◆ Your goal:
Say how many lines in the records hold the word "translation", and give nothing but that number.

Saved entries
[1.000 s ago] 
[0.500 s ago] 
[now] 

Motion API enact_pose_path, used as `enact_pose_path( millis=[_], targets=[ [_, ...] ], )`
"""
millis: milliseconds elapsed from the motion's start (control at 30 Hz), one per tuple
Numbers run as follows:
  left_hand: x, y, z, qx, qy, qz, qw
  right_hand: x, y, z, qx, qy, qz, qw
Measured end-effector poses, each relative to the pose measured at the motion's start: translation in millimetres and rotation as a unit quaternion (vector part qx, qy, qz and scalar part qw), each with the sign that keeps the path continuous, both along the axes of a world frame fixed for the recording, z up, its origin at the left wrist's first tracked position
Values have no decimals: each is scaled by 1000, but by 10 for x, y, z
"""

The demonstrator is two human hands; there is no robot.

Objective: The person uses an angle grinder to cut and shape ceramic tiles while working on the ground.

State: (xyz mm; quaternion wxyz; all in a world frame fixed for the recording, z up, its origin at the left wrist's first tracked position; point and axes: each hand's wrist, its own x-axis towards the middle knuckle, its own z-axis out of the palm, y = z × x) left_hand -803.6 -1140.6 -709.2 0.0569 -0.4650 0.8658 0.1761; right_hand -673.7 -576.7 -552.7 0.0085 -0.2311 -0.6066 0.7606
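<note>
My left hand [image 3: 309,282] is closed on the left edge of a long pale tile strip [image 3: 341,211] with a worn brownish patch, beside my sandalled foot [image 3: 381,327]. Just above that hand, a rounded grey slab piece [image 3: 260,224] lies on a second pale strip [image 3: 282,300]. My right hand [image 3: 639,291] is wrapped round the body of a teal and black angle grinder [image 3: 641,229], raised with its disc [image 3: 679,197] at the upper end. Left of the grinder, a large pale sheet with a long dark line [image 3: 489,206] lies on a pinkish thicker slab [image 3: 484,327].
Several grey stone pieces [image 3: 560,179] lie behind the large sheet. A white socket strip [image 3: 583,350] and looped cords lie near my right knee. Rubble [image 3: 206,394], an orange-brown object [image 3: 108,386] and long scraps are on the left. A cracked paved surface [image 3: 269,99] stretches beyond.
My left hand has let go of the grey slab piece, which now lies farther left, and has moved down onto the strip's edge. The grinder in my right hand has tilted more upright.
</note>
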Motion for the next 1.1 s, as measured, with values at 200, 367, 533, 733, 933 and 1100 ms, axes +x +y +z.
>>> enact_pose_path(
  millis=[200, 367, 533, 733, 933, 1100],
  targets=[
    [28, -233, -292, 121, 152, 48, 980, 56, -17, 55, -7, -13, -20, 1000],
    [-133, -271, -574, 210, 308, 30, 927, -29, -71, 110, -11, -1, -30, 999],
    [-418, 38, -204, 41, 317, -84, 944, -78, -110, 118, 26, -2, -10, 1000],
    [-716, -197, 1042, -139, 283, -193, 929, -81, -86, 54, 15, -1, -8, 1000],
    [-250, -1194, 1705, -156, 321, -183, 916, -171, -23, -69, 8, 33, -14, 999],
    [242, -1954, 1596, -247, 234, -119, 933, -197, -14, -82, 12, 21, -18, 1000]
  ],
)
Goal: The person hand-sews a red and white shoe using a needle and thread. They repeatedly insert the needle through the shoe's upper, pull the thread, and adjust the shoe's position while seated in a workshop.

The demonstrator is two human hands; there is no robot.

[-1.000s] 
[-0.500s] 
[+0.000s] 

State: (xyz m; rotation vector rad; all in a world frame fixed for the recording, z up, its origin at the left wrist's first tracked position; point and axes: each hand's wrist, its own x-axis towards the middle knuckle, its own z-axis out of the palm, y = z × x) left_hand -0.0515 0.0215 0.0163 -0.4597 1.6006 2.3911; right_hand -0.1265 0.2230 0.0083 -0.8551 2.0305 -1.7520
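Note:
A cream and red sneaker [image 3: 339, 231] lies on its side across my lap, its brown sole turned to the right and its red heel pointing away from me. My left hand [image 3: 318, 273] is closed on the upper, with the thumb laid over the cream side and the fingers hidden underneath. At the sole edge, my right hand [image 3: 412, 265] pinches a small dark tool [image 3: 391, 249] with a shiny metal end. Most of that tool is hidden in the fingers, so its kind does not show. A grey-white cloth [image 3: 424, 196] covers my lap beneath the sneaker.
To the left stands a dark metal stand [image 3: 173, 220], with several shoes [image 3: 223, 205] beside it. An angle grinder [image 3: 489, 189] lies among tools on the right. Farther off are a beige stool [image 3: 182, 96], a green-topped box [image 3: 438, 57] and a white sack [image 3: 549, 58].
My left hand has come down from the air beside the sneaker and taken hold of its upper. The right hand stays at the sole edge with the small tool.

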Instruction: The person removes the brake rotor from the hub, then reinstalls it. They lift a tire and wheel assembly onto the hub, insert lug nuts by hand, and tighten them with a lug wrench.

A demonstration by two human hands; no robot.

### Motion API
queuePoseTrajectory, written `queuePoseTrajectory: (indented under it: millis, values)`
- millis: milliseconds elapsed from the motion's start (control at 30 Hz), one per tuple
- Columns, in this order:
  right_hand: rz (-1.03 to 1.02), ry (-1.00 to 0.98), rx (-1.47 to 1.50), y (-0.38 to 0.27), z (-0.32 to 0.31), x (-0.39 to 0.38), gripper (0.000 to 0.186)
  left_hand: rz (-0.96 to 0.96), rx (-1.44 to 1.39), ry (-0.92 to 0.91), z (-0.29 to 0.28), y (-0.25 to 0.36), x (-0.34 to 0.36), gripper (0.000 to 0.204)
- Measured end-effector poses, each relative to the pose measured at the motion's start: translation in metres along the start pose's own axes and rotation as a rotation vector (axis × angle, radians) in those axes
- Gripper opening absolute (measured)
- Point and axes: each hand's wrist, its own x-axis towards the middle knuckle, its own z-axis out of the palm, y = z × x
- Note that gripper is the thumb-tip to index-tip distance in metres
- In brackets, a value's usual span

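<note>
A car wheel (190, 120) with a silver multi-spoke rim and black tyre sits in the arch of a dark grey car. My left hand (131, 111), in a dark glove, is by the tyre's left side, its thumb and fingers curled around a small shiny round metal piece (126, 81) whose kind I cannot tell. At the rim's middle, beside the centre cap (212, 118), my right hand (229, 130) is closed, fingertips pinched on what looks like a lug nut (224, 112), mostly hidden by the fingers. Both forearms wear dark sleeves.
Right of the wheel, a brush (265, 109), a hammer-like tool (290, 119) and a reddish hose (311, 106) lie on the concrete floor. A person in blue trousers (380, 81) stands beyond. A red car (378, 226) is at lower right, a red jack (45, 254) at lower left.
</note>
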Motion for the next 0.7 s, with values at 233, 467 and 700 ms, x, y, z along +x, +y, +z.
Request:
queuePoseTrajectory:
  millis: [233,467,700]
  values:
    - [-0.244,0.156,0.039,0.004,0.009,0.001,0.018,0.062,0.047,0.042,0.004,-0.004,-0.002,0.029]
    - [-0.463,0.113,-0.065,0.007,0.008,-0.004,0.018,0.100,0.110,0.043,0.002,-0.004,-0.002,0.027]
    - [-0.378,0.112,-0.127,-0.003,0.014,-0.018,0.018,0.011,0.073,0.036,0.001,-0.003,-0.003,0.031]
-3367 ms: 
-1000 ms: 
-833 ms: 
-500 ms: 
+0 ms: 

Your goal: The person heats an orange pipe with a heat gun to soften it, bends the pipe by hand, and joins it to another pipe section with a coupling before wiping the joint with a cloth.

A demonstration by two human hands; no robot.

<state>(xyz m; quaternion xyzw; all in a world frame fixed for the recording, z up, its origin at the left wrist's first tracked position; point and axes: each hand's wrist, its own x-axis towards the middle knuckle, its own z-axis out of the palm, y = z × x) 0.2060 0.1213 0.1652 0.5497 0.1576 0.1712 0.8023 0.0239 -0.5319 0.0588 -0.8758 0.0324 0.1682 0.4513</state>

◆ Response:
2